Moon Phases Control Migration and Breeding Too
Perhaps the most remarkable finding is that the moon doesn’t just control the nightjar’s daily feeding, but it controls the bird’s entire annual calendar.
The nightjar’s spring migration from Africa back to Europe doesn’t begin on a set date on the calendar. Instead, it begins only when the bird has enough energy to make the journey — which typically happens around two weeks after a full moon, once food supplies have allowed it to fuel up properly.
Even breeding is timed to the moon. The birds lay their eggs so that the chicks hatch during periods when nocturnal insects are most plentiful, giving the young birds the best possible chance of survival in those crucial first weeks of life.
Why This Matters
The study is the result of more than ten years of fieldwork at Doñana National Park in Spain. Researchers tracked the birds using specially designed data loggers that recorded flight activity, body temperature, and behaviour around the clock, across all seasons. It’s one of the most detailed long-term studies of its kind.

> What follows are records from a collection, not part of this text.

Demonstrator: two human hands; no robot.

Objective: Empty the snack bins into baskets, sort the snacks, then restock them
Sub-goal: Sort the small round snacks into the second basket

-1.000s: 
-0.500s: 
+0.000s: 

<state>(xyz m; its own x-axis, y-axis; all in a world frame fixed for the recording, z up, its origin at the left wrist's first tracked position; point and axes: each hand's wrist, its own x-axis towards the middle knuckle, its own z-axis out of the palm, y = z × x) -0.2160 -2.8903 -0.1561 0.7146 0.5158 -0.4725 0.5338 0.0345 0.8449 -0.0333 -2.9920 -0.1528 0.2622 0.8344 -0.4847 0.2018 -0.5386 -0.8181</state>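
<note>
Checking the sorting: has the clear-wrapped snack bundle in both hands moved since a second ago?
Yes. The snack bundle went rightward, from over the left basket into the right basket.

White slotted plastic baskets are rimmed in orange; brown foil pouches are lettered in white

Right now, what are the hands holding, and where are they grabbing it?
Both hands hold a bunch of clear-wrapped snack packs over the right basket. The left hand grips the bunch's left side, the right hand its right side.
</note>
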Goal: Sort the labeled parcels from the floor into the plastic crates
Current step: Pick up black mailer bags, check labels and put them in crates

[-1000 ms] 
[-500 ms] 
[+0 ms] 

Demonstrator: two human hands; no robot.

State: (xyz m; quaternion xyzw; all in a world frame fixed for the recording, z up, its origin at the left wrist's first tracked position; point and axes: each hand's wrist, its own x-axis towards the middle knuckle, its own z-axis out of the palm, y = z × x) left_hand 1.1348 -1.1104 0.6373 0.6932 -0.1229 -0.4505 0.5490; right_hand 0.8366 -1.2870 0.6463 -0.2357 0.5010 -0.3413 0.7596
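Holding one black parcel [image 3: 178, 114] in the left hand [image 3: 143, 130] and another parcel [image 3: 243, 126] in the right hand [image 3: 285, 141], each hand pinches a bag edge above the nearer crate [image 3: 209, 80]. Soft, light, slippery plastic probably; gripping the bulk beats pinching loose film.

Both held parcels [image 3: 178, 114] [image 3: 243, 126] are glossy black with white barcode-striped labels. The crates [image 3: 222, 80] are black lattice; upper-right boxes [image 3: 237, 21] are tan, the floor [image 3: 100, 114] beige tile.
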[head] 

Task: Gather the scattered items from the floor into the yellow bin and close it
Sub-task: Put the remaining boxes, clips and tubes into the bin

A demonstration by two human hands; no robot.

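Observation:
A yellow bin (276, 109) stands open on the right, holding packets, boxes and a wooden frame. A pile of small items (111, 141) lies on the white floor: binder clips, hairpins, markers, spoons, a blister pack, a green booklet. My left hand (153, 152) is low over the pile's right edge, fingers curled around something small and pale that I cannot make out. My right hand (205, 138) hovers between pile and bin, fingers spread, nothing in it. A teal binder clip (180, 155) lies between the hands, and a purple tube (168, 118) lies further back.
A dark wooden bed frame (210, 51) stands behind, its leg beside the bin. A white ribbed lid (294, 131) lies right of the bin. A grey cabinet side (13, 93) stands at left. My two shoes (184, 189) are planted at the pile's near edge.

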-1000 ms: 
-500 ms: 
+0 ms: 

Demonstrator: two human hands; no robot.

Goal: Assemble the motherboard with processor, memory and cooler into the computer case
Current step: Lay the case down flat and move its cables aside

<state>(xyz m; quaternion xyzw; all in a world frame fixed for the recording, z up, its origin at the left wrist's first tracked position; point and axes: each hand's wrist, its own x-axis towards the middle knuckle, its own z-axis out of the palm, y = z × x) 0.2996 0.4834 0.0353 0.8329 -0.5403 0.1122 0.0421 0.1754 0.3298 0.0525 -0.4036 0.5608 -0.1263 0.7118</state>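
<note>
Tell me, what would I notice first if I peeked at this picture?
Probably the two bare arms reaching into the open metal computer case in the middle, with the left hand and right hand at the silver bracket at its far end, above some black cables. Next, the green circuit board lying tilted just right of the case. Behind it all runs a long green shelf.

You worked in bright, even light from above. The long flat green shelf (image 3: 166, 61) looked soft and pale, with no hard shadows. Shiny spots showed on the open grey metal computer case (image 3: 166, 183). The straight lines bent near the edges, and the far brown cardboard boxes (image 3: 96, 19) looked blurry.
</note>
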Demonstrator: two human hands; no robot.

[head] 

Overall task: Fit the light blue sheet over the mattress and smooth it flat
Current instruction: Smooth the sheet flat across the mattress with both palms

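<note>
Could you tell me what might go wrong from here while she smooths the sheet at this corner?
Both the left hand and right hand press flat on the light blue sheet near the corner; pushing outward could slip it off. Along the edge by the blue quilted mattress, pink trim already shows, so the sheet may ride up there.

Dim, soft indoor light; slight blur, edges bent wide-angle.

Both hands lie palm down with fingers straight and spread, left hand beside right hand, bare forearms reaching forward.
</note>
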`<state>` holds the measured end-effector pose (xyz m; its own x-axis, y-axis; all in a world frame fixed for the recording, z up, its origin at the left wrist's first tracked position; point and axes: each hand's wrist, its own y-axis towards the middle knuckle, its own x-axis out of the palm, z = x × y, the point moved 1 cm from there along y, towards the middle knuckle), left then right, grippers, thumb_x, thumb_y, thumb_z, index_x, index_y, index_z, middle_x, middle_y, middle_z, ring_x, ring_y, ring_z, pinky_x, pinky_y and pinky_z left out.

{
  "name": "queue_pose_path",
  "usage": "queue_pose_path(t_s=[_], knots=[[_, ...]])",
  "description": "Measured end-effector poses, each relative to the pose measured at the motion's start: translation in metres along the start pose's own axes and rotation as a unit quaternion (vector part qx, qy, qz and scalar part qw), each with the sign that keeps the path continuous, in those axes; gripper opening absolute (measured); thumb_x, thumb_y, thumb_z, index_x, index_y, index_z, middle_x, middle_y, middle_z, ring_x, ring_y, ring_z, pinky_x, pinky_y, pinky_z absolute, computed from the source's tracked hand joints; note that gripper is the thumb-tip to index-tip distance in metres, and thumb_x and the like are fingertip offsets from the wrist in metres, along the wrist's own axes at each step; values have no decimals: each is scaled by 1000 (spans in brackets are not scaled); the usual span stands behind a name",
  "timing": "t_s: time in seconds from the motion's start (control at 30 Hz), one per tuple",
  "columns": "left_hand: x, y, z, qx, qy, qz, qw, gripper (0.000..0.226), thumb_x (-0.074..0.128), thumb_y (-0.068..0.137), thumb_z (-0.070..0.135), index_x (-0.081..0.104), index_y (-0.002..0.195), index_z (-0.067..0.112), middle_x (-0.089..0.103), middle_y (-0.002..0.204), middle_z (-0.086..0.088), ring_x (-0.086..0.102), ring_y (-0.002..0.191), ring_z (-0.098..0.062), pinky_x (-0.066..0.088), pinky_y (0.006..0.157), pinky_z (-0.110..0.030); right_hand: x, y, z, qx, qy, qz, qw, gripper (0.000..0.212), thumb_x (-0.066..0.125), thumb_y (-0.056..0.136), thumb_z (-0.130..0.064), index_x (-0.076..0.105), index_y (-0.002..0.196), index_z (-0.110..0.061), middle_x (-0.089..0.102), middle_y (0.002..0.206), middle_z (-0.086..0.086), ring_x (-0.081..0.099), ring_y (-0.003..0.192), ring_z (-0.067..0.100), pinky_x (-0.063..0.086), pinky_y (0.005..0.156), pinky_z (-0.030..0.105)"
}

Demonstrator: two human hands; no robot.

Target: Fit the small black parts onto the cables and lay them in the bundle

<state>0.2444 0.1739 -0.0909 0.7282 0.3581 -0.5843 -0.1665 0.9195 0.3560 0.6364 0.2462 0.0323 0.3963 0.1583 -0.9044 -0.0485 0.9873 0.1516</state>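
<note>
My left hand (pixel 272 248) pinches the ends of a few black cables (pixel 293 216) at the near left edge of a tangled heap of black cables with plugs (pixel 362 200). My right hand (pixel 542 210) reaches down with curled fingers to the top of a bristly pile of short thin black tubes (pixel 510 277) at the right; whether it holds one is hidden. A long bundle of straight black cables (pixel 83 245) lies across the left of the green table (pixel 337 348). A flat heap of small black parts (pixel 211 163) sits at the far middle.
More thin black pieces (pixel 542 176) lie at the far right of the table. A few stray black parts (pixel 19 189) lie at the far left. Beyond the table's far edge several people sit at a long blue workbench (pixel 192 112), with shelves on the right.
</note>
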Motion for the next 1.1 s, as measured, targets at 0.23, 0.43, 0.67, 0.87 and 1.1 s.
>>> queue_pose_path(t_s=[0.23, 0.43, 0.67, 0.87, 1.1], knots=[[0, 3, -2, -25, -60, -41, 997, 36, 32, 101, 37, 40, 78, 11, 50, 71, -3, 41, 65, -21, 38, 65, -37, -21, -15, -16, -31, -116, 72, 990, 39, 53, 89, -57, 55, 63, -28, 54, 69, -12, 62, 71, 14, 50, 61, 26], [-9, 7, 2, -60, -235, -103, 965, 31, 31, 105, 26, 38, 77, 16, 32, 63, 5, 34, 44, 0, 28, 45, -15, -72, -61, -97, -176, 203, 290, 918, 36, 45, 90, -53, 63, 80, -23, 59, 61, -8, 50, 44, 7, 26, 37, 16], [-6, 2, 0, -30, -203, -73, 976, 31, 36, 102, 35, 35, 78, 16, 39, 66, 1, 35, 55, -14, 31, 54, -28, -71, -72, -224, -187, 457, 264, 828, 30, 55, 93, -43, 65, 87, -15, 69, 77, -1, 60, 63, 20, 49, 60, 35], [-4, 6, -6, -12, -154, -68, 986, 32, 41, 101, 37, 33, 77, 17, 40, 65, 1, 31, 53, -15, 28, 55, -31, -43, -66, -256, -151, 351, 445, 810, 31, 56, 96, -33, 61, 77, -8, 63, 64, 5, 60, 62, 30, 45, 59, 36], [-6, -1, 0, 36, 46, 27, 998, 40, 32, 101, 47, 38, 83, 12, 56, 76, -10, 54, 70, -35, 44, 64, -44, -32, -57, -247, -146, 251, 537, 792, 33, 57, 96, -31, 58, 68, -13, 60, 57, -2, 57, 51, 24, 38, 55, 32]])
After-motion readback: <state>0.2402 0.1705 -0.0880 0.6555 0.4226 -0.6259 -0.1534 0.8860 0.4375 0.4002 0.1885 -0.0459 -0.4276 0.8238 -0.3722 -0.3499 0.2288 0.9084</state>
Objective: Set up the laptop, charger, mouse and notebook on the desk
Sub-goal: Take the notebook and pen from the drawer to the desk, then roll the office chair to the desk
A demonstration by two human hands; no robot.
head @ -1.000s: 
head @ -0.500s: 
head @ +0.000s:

The findings carry a serious warning for the modern world. Nightjars are already living right at the edge of their energy limits. Any disruption to the light they depend on, from artificial lighting, climate change, or habitat loss, could throw their entire life cycle off balance.
“The next step is to understand how artificial light affects these systems. If we alter the night-time light, we risk disrupting their entire life cycle. This knowledge is vital when it comes to implementing conservation measures,” said Anders Hedenström.
As cities grow and electric lights spread further into natural habitats, the nightjar’s story is a timely reminder of how deeply connected wildlife is to the rhythms of the natural world, rhythms that humans are increasingly changing without fully understanding the consequences.
For the red-necked nightjar, the moon isn’t just a light in the sky. It is a lifeline.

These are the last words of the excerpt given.